• _Action item_
Without changing a single word, write out every entry.

• _Supplied material_

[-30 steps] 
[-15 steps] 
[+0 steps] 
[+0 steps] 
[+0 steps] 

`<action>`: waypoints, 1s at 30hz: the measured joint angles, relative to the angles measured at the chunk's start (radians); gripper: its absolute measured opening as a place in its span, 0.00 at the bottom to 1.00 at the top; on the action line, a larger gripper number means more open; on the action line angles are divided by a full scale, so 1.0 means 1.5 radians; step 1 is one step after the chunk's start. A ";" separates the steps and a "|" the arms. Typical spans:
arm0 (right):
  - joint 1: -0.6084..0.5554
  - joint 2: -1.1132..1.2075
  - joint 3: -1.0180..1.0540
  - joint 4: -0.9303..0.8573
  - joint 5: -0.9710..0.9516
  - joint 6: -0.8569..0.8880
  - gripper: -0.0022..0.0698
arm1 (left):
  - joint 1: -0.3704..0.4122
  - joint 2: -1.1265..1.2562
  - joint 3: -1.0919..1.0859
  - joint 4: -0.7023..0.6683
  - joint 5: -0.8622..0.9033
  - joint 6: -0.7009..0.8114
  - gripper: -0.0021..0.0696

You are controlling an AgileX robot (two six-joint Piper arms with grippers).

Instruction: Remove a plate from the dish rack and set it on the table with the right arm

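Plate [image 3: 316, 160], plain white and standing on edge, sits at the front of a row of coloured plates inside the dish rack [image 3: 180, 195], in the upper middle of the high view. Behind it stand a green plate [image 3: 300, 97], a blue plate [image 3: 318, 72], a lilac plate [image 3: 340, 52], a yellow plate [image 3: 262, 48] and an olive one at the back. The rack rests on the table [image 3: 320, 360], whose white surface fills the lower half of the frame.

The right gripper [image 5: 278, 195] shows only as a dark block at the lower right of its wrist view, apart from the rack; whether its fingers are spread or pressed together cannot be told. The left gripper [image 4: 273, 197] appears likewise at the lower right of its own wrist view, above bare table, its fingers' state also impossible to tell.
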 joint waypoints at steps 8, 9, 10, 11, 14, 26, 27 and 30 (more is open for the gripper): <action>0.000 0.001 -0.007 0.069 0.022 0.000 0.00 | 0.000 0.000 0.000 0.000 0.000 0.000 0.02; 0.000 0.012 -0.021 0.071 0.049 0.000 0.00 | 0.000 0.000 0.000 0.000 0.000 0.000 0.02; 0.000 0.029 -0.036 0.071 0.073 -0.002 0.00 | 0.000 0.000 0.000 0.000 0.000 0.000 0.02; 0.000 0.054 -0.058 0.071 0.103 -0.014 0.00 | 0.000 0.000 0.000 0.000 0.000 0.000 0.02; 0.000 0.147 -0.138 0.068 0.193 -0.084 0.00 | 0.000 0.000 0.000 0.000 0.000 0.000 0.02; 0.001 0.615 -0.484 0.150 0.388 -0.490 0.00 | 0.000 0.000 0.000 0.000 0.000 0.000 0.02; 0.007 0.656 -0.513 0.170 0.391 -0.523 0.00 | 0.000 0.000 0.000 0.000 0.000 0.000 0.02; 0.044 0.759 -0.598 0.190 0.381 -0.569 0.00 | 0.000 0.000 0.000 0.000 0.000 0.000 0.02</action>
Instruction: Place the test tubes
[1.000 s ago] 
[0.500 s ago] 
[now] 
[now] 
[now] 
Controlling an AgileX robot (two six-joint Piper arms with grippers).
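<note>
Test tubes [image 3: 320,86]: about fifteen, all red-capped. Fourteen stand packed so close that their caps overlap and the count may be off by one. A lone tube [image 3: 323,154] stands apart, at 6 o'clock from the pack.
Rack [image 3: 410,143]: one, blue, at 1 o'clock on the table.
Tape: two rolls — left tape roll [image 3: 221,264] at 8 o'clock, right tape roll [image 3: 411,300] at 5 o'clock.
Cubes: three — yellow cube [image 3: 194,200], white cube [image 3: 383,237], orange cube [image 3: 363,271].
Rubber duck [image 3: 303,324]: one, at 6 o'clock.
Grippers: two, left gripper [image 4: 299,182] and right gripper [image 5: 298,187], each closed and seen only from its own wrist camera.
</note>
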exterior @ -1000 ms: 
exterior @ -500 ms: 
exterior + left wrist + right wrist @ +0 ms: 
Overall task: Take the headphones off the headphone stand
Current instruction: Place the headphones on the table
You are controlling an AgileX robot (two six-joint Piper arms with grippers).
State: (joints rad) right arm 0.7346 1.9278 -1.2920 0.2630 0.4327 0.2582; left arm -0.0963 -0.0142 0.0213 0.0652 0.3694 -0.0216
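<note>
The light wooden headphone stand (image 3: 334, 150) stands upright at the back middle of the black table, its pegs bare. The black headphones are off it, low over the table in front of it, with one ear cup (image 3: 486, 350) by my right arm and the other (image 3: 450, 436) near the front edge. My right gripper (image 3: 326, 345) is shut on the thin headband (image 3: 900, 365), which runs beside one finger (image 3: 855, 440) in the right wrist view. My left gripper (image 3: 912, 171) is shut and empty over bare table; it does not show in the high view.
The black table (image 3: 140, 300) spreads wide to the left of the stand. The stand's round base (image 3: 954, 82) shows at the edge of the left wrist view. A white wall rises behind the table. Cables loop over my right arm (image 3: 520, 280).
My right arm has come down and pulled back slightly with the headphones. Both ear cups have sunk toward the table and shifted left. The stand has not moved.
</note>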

• _Response to this exercise_
[-30 steps] 
[-15 steps] 
[+0 steps] 
[+0 steps] 
[+0 steps] 

`<action>`: waypoints, 1s at 30hz: the measured joint angles, relative to the angles measured at the chunk's start (radians); gripper: its absolute measured opening as a place in its span, 0.00 at the bottom to 1.00 at the top; on the action line, a larger gripper number means more open; on the action line angles are divided by a full scale, so 1.0 means 1.5 radians; step 1 is one step after the chunk's start. A ";" separates the steps and a "|" the arms. Typical spans:
arm0 (right):
  - joint 1: -0.6084..0.5554
  - joint 2: -1.1132..1.2075
  - joint 3: -1.0180..1.0540
  - joint 4: -0.9303..0.8573
  - joint 5: -0.9710..0.9516
  - joint 6: -0.8569..0.8880
  - gripper: -0.0022..0.0698
arm1 (left):
  - joint 1: -0.3704..0.4122
  - joint 2: -1.1265..1.2562
  - joint 3: -1.0919..1.0859
  - joint 4: -0.7023..0.6683
  - joint 5: -0.8622..0.9033
  - joint 6: -0.7009..0.8114
  - gripper: -0.0021..0.0696

You are controlling an AgileX robot (two six-joint Piper arms with grippers).

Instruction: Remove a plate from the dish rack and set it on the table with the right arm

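Plate [image 3: 316, 160], plain white and standing on edge, sits at the front of a row of coloured plates inside the dish rack [image 3: 180, 195], in the upper middle of the high view. Behind it stand a green plate [image 3: 300, 97], a blue plate [image 3: 318, 72], a lilac plate [image 3: 340, 52], a yellow plate [image 3: 262, 48] and an olive one at the back. The rack rests on the table [image 3: 320, 360], whose white surface fills the lower half of the frame.

The right gripper [image 5: 278, 195] shows only as a dark block at the lower right of its wrist view, apart from the rack; whether its fingers are spread or pressed together cannot be told. The left gripper [image 4: 273, 197] appears likewise at the lower right of its own wrist view, above bare table, its fingers' state also impossible to tell.
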 joint waypoints at steps 8, 9, 10, 11, 14, 26, 27 and 30 (more is open for the gripper): <action>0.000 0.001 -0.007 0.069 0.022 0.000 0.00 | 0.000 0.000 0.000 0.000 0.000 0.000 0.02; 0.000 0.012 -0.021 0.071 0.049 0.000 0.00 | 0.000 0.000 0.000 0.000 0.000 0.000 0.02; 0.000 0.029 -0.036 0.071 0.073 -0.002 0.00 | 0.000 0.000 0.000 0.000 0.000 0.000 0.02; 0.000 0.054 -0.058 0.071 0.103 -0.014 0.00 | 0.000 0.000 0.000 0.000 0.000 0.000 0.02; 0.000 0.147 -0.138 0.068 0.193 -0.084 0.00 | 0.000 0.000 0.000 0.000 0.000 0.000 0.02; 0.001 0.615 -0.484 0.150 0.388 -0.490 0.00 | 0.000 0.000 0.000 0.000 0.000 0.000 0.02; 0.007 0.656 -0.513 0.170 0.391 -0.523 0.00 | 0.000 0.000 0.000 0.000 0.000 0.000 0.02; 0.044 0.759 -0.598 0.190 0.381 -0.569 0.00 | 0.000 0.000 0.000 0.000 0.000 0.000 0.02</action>
Instruction: Place the test tubes
[1.000 s ago] 
[0.500 s ago] 
[now] 
[now] 
[now] 
Controlling an AgileX robot (two six-joint Piper arms with grippers).
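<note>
Test tubes [image 3: 320,86]: about fifteen, all red-capped. Fourteen stand packed so close that their caps overlap and the count may be off by one. A lone tube [image 3: 323,154] stands apart, at 6 o'clock from the pack.
Rack [image 3: 410,143]: one, blue, at 1 o'clock on the table.
Tape: two rolls — left tape roll [image 3: 221,264] at 8 o'clock, right tape roll [image 3: 411,300] at 5 o'clock.
Cubes: three — yellow cube [image 3: 194,200], white cube [image 3: 383,237], orange cube [image 3: 363,271].
Rubber duck [image 3: 303,324]: one, at 6 o'clock.
Grippers: two, left gripper [image 4: 299,182] and right gripper [image 5: 298,187], each closed and seen only from its own wrist camera.
</note>
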exterior @ -1000 ms: 
exterior @ -500 ms: 
exterior + left wrist + right wrist @ +0 ms: 
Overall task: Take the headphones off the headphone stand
Current instruction: Place the headphones on the table
You are controlling an AgileX robot (two six-joint Piper arms with grippers).
State: (joints rad) right arm 0.7346 1.9278 -1.2920 0.2630 0.4327 0.2582; left arm -0.0963 -0.0142 0.0213 0.0652 0.3694 -0.0216
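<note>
The light wooden headphone stand (image 3: 334, 150) stands upright at the back middle of the black table, its pegs bare. The black headphones are off it, low over the table in front of it, with one ear cup (image 3: 486, 350) by my right arm and the other (image 3: 450, 436) near the front edge. My right gripper (image 3: 326, 345) is shut on the thin headband (image 3: 900, 365), which runs beside one finger (image 3: 855, 440) in the right wrist view. My left gripper (image 3: 912, 171) is shut and empty over bare table; it does not show in the high view.
The black table (image 3: 140, 300) spreads wide to the left of the stand. The stand's round base (image 3: 954, 82) shows at the edge of the left wrist view. A white wall rises behind the table. Cables loop over my right arm (image 3: 520, 280).
My right arm has come down and pulled back slightly with the headphones. Both ear cups have sunk toward the table and shifted left. The stand has not moved.
</note>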

The answer has been written out in full.